Movie Review: District 9

Rating: 3 out of 4
There is much to be expected when your movie starts with the phrase Peter Jackson Presents, especially if you are an unknown like Neil Blomkamp of Johanesburg, South Africa. Jackson, known for his successful "Lord of the Rings" movie adaptations, is not one who just takes a movie because he likes the idea. He takes the movie because he can create it in his own unique vision, and most times guarantee an alternate universe so beautiful, it almost seems too real.

This already put pressure on Blomkamp's film, which was based off his short film, "Alive in Joburg". While I have never seen this short, if Jackson liked it enough to endorse it, then Blomkamp must be a visionary.
The result was a two hour film that manages to create so many more layers for your average science fiction action movie. It's not all about destroying aliens and looking pretty, instead exposing truth and gritty reality of how the fate may be played.
Sharlto Copley gives an award winning performance as Wikus Van De Merwe, head of MNU on a quest to relocate aliens who landed on earth from District 9 to District 10. Why were they there? The answer isn't entirely clear, but after 20 years, hostility has been built between the humans and the aliens, whose housing structures recall Hoovervilles more than an advanced race.
The movie starts off simply with back story and works into a documentary format where Wikus is seen going door to door, advising everyone to prepare for eviction. Accompanying him are soldiers who mistakenly shoot whenever the moment seems remotely hostile. That is a simple way of saying a lot.
As time goes on, Wikus changes his mindset and the story changes more into a suspenseful action movie that involved a lot of deaths. I would go on, but spoilers would ruin this masterpiece for moviegoers, ecstatic to see a science fiction movie that qualifies for every letter of the phrase. As a whole, the movie will keep you on the edge of your seat and curious to see the next move. And like all Peter Jackson movies, they may feel a little long, but in the end, it feels more deserving than gutting it out quickly.
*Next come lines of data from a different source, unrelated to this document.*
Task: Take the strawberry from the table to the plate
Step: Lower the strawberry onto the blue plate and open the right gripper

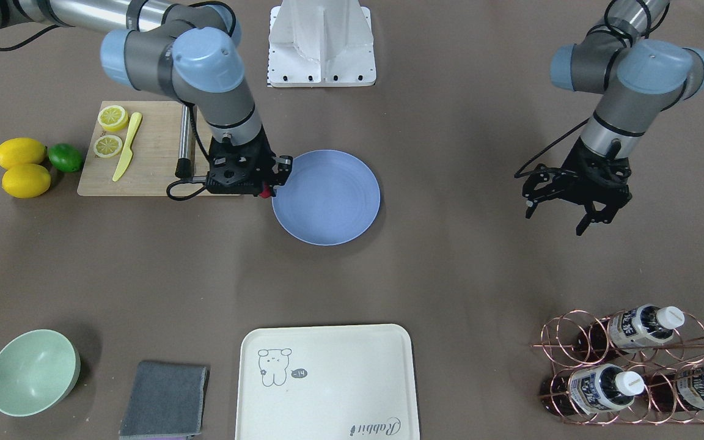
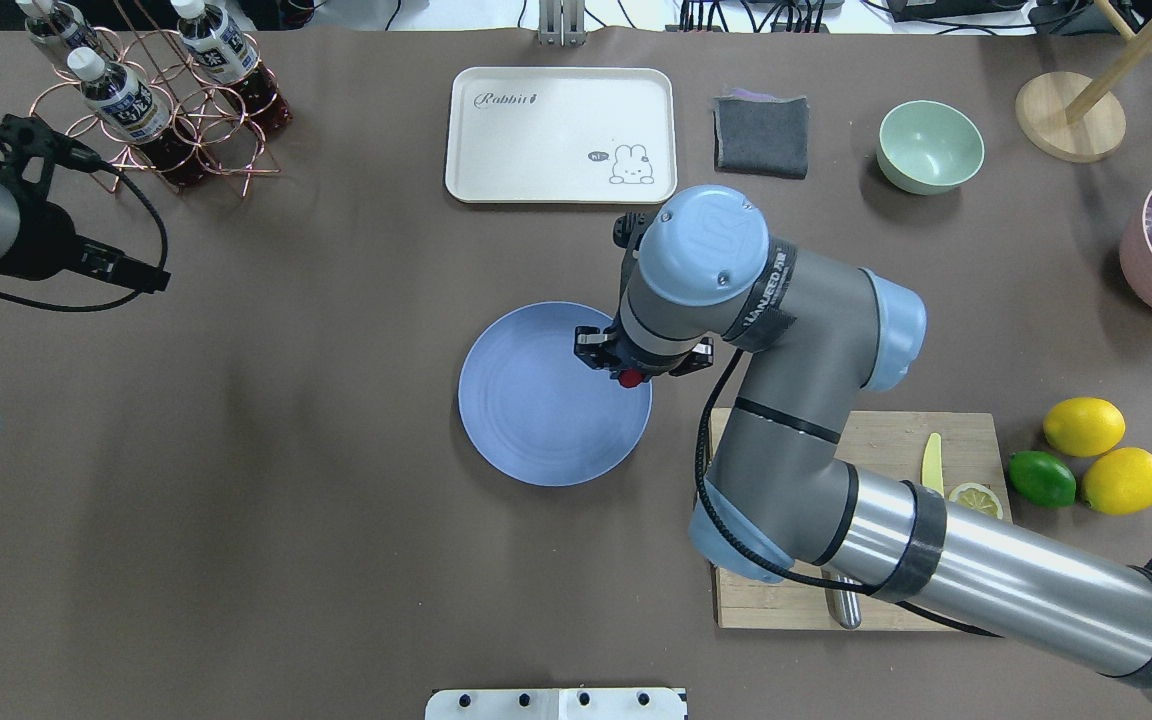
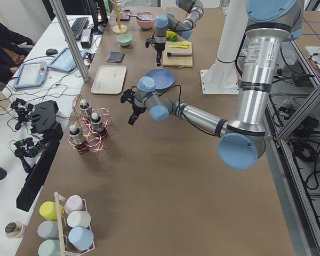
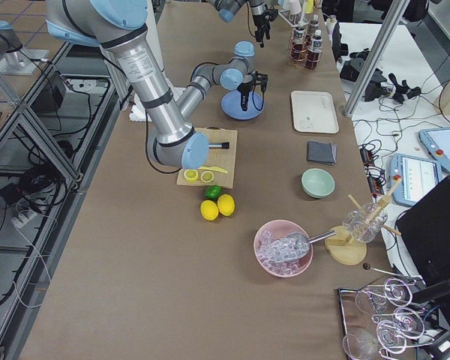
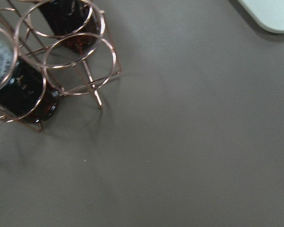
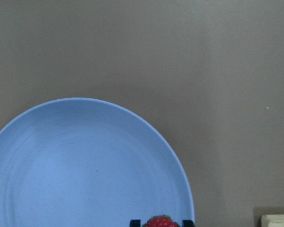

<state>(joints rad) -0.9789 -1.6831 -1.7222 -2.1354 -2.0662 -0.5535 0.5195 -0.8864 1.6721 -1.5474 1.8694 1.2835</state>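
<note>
Right jaws clasp a tiny red strawberry (image 2: 630, 378) over the plate (image 2: 536, 430).

The plate (image 2: 536, 420) lies near the middle of the tabletop (image 2: 286, 550), with the strawberry (image 2: 629, 378) in the right gripper (image 1: 266, 191) over its right rim. Further right is the cutting board (image 2: 971, 440) — then two lemons (image 2: 1084, 426) and a lime (image 2: 1041, 478). Along the far edge, from the left corner: bottle rack (image 2: 166, 110), tray (image 2: 556, 140), cloth (image 2: 761, 135), bowl (image 2: 931, 147).
</note>
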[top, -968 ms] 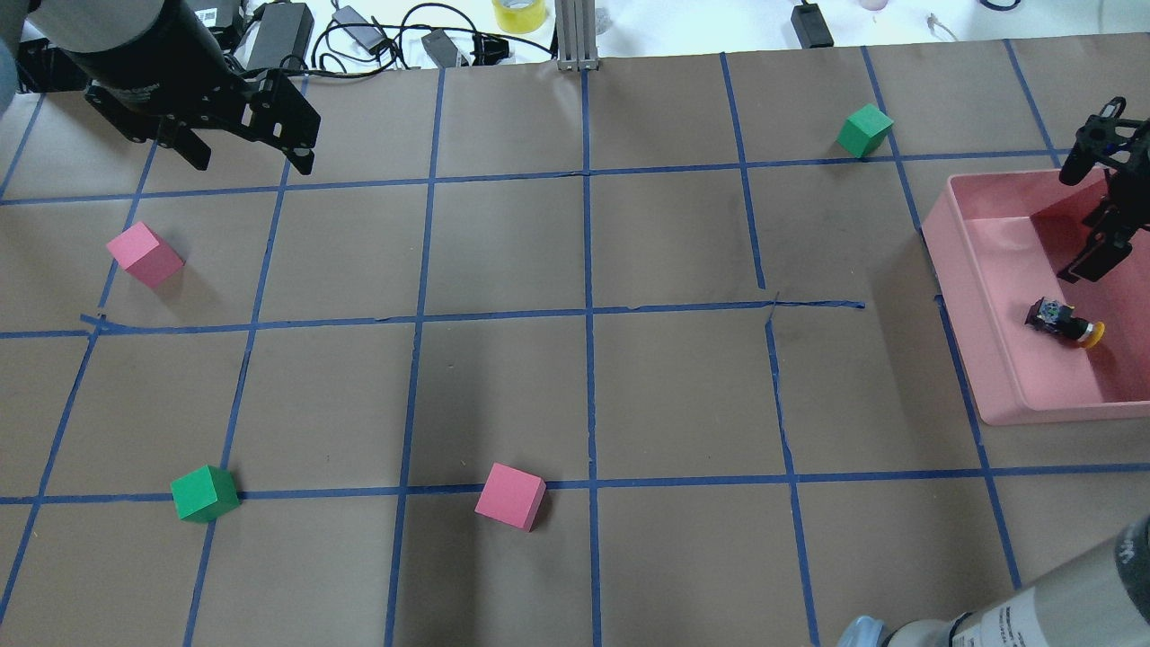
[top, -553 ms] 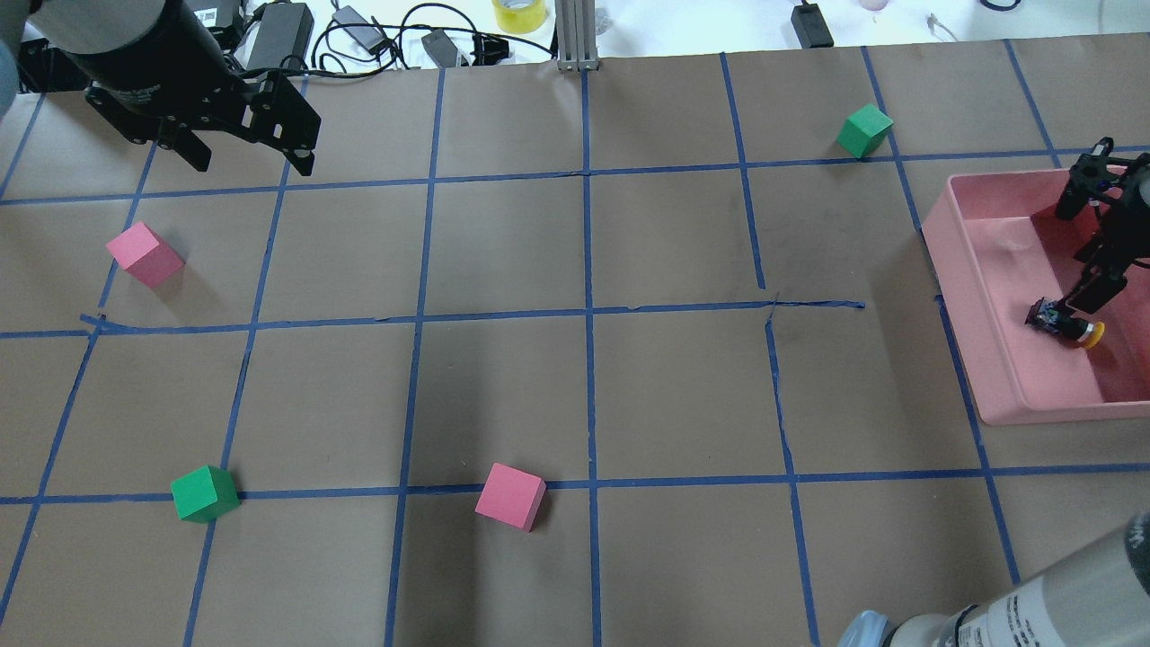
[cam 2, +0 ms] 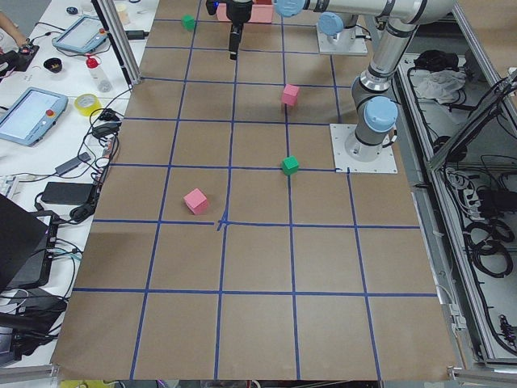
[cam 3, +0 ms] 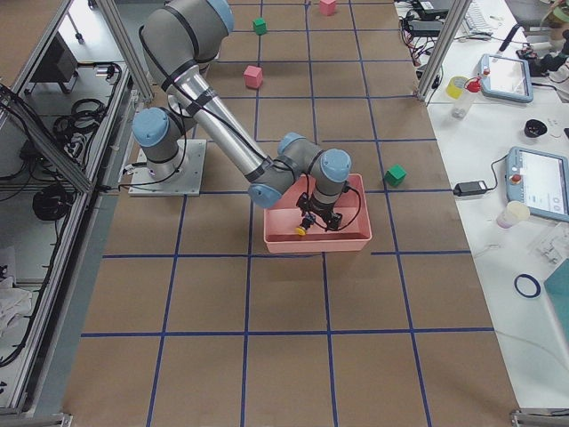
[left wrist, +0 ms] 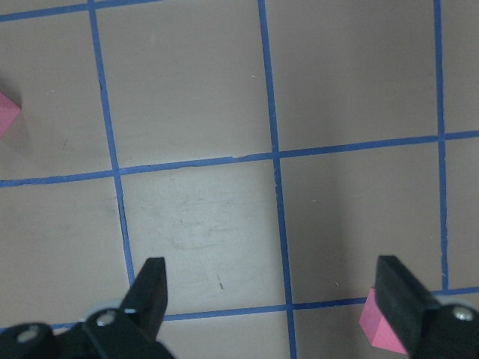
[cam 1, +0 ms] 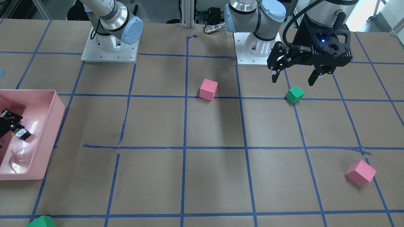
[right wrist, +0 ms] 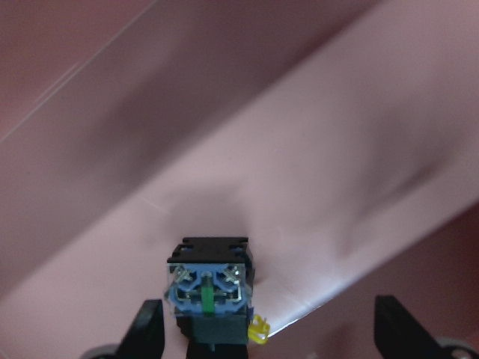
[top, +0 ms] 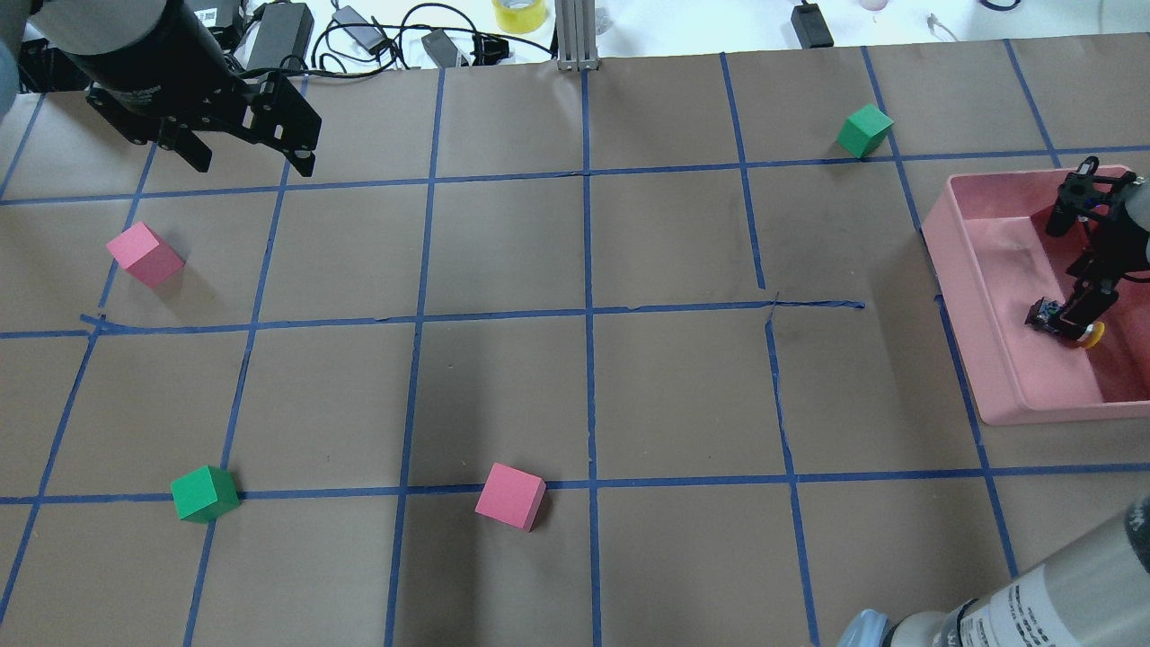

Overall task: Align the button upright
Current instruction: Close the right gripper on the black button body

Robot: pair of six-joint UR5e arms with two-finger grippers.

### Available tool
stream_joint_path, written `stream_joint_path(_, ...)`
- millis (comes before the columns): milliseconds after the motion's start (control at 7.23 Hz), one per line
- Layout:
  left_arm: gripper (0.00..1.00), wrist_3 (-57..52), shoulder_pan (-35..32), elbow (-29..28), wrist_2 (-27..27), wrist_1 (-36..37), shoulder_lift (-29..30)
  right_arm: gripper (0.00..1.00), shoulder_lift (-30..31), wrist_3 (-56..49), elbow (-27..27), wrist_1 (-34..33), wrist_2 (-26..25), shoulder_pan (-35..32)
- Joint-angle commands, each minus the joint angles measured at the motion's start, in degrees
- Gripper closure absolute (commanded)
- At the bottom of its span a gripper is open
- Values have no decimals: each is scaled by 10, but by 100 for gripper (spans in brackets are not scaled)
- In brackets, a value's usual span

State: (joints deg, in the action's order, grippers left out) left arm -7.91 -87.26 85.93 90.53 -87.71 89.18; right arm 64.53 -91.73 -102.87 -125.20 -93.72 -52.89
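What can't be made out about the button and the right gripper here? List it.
- Cap of the button: the right wrist view shows only a yellow sliver; the button's own base hides the rest.
- Contact: in the overhead view one of the right gripper's fingers overlaps the button; touching or apart, unclear.
- Front-facing view: the left edge cuts off the gripper in the pink tray.
- Exterior left view: button too small.

Left arm: we log the left end effector (top: 252,163) hanging raised, fingers pointing down, jaws spread wide.

Right arm: reached far out with the wrist bent downward. The right end effector (right wrist: 271,333) sits low, jaws likewise spread wide (both fingertips show in its wrist view).
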Motion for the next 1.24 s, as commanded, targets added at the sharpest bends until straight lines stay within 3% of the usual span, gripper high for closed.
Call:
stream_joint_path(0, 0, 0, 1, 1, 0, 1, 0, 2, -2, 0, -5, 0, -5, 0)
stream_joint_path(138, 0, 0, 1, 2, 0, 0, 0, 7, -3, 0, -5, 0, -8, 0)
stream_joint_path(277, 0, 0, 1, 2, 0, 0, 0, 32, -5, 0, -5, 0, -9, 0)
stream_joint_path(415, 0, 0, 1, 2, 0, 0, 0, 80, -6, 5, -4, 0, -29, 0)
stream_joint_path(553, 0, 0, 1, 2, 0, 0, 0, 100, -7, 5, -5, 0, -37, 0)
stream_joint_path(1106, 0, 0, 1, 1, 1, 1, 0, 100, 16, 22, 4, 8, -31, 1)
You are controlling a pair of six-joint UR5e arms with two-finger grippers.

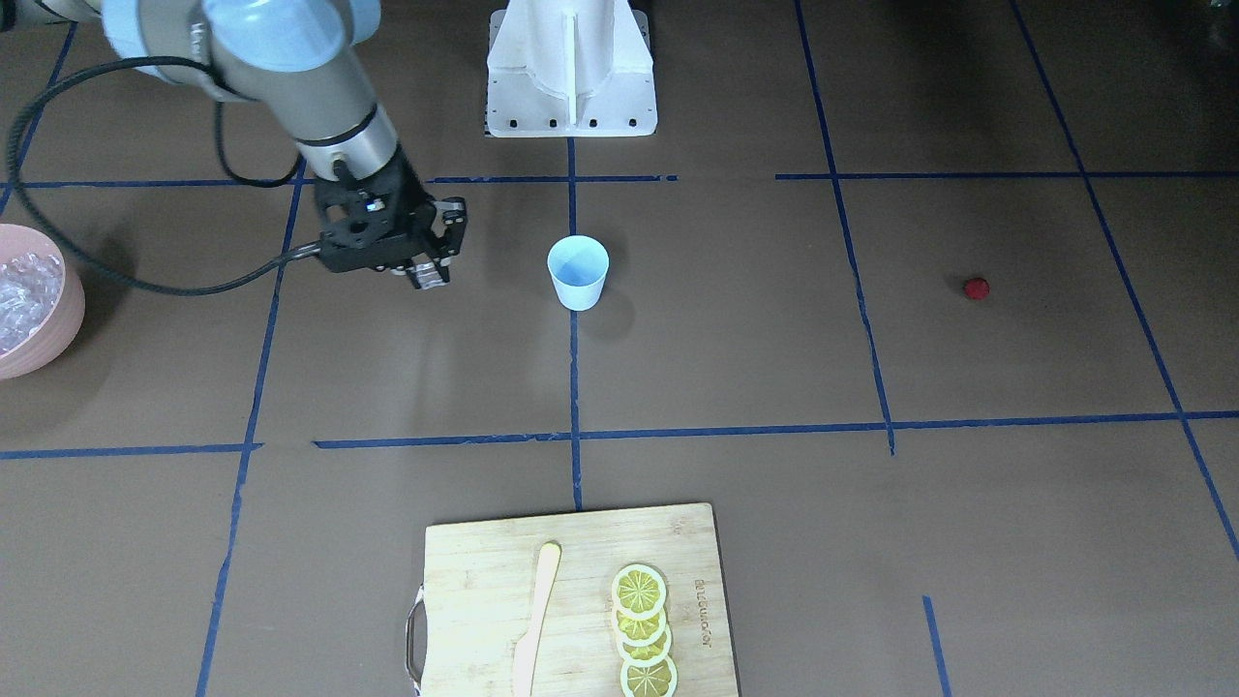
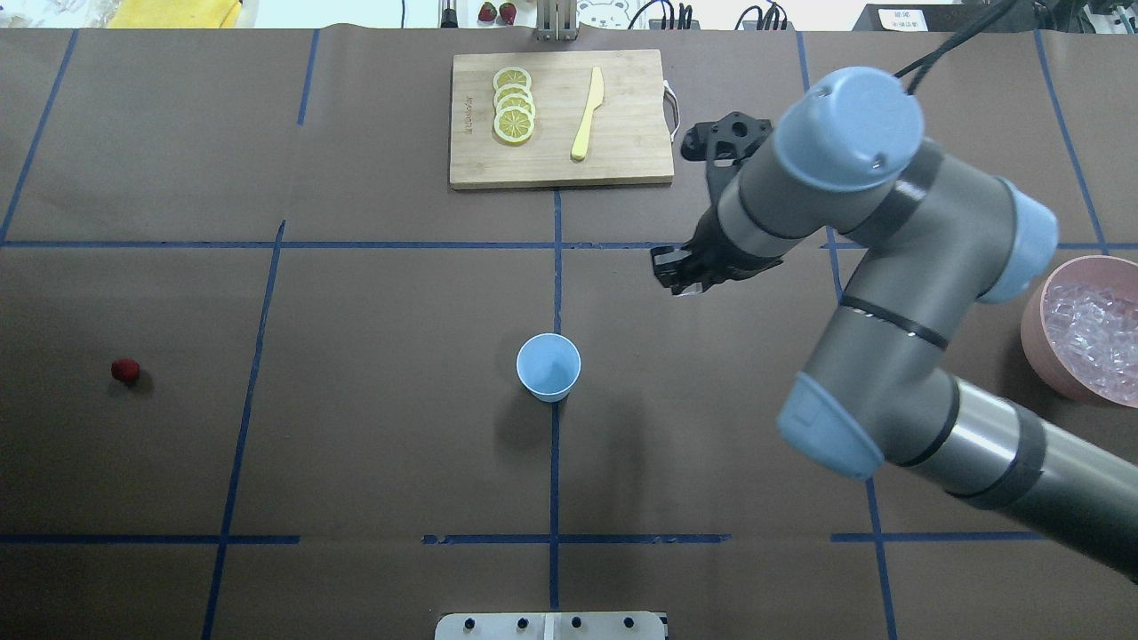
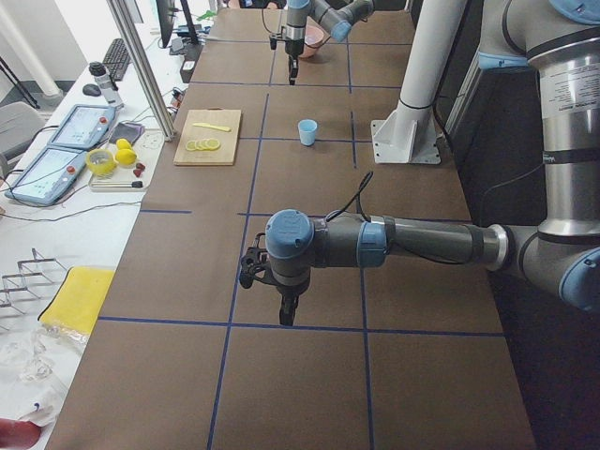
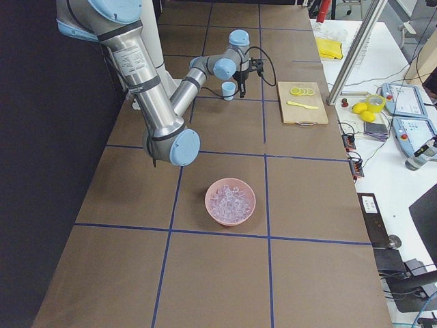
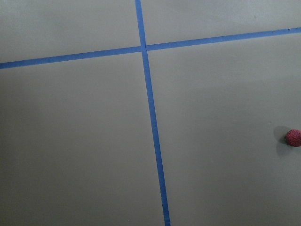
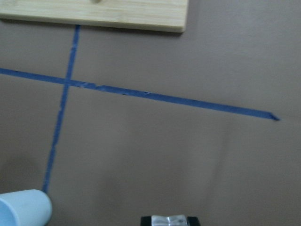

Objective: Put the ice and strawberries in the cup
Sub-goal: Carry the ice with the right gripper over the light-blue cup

What separates this film from most science fiction films is not so much the look of the aliens, but the emotions of the aliens, lower class prisoners misunderstood and killed either out of fear or desire for power. Even in the early stages when aliens fight back, there is a human emotion to it that somehow they are just like us internally and only desire to have their space respected until they could leave.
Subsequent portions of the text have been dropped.